Below is a listing. Quote from it, exactly, the lines from the one containing "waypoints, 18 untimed" down to the one containing "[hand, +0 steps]", both ends included, and nothing else.
*** Begin section ***
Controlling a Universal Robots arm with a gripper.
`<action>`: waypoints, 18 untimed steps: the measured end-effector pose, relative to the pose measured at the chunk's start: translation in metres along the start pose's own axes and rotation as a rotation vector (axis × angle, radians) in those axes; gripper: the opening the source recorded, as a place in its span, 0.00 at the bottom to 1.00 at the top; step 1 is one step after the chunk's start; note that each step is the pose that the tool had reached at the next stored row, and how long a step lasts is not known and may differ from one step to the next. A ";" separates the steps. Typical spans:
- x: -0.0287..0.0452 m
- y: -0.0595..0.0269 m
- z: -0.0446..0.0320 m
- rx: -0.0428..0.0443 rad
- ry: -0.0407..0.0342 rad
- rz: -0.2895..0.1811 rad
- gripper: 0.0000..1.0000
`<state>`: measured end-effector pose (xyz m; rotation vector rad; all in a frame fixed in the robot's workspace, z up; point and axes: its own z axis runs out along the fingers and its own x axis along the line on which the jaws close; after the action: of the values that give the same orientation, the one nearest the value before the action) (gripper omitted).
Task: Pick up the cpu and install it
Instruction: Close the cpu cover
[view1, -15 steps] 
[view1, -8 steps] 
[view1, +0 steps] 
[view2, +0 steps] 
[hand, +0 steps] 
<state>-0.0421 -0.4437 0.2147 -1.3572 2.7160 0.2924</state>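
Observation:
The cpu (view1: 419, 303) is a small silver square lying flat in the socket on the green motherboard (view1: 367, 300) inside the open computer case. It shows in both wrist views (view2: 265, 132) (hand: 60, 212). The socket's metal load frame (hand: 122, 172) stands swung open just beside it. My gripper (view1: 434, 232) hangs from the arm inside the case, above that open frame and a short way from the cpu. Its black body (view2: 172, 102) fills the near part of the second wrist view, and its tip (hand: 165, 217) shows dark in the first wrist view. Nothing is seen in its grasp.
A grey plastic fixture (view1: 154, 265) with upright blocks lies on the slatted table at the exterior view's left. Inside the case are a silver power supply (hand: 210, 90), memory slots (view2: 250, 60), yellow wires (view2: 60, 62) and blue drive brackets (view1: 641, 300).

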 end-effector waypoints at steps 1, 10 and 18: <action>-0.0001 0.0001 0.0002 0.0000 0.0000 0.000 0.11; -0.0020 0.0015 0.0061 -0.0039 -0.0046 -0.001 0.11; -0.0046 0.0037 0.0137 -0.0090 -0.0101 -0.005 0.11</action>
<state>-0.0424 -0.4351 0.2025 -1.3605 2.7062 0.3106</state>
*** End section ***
Reply:
`<action>`: waypoints, 18 untimed steps: the measured end-effector pose, relative to the pose measured at the chunk's start: translation in metres along the start pose's own axes and rotation as a rotation vector (axis × angle, radians) in those axes; gripper: the opening the source recorded, as a place in its span, 0.00 at the bottom to 1.00 at the top; step 1 is one step after the chunk's start; note that each step is the pose that the tool had reached at the next stored row, and how long a step lasts is not known and may differ from one step to the next. A ";" separates the steps. Typical spans:
- x: -0.0287..0.0452 m
- y: -0.0595..0.0269 m
- z: -0.0446..0.0320 m
- rx: -0.0428..0.0443 rad
- ry: -0.0407..0.0342 rad
- rz: -0.2895..0.1811 rad
- gripper: 0.0000..1.0000
`<state>`: measured end-effector pose (xyz m; rotation vector rad; all in a frame fixed in the robot's workspace, z up; point and axes: its own z axis runs out along the fingers and its own x axis along the line on which the jaws close; after the action: of the values that give the same orientation, the one nearest the value before the action) (gripper omitted).
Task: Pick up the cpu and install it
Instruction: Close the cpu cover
[view1, -15 steps] 
[view1, -8 steps] 
[view1, +0 steps] 
[view2, +0 steps] 
[hand, +0 steps] 

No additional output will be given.